杜家在山腰上,四周圍繞著一片茶田。茶葉收穫的季節已過,餘下的茶樹鬱鬱蔥蔥,風過葉響,樹葉在陽光下灼出粼粼的光芒,充滿著生命的活力。

然而,杜家宅子裡卻一片死沉的肅穆。

杜家大部分人都圍在當家的房門前,聽到衛茗進門的動靜,紛紛轉過頭來,看著這位昨日才歸的大小姐風風火火地朝這頭走來,再將目光一斜,衛茗身後跟著兩名全身溼淋淋的男子,一身材魁梧相貌普通,另一位氣宇軒昂,目光如炬,亦步亦趨跟在她身後,無聲無息地隨著她一同走近。

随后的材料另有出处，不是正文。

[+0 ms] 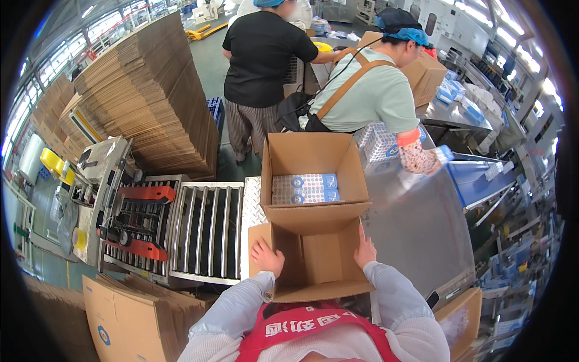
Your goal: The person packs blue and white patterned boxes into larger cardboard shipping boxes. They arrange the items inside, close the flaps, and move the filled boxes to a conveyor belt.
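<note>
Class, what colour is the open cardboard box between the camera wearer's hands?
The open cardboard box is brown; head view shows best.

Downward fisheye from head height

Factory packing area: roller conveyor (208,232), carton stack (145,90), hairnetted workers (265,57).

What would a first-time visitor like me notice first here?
Probably the towering stack of flattened cardboard at upper left. Then the open, empty box at centre, between the left hand and right hand, with a second box holding blue-and-white packs just beyond it.
</note>
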The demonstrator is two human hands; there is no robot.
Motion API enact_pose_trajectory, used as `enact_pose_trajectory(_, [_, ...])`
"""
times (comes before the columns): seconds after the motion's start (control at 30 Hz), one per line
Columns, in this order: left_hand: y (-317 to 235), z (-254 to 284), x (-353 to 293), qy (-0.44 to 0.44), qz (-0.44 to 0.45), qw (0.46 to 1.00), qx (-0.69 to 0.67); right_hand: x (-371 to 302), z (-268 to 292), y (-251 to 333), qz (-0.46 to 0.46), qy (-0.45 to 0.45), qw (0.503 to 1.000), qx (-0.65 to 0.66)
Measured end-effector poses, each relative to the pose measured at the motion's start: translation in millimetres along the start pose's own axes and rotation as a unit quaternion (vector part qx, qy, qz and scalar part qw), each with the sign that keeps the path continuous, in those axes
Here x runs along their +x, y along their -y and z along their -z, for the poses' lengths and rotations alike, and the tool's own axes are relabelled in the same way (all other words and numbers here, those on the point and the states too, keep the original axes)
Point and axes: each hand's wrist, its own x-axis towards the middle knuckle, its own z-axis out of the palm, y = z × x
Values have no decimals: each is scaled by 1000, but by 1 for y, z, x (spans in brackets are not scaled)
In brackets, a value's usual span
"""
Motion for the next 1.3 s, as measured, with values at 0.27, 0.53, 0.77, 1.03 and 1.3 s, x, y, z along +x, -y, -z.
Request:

眾人頗是默契地分成兩堆,讓出條道來,眼神無不好奇地盯著這兩位陌生男子。

就在這時,衛芒從房中邁出來,迎上衛茗,低低喚了聲:“姐。”

“如何?”衛茗急急問道。

衛芒垂下眸子,“家裡的事,姨已經交代完了。她……在等你。”

衛茗心頭一顫,咬唇點點頭,徑直朝房中邁去。

景雖頗是理所當然跟上去,卻在經過衛芒時被他一把扣住,“閒雜人等還請留步。”

一頭只想往裡扎的衛茗這才意識到身後跟著人,回頭看向景雖,思及他與杜茶薇之間隔著安帝這層微妙的存在,怕杜茶薇見了他添堵,躊躇了片刻道:“還請……在這裡等等。”說完,也不管景雖是否答應,轉身一步邁進房門。

濃鬱的藥味充斥著杜茶薇的閨房。比起剛剛,她的氣色更差了,就彷彿油盡燈枯一般,笑容蒼白看著她。

“姨……”衛茗一時也不知該說什麼,跪在她床前。

“別傷心。”杜茶薇輕輕地摸了摸她的頭,“能在走之前見一見你,已經……很滿足了。”更何況,衛茗還是那個人特意派到她身邊的。

“姨,你還有什麼未完成的事麼?”屏退眾人單獨叫她到床前,定是有事要吩咐。

“嗯。”杜茶薇果然點了點頭,顫顫巍巍抬手指了指牆角衣櫃的頂端,“上面有方上鎖的箱子,你替我取來。”

即便放在那種地方,箱子並未起塵。衛茗取下後抱至她跟前,杜茶薇卻沒有接,而是從枕芯裡頭摸出鑰匙,開啟了鎖。

揭開蓋子,一摞整整齊齊的信封映入眼簾,清一色的封著火漆,顯然都未曾拆封過。

是誰……寫了這些信?

又是要寄給誰的呢?

答案很快就擺到了眼前——只聽杜茶薇吩咐道:“拆開,從最底下那封開始念網遊之龍吟之王。”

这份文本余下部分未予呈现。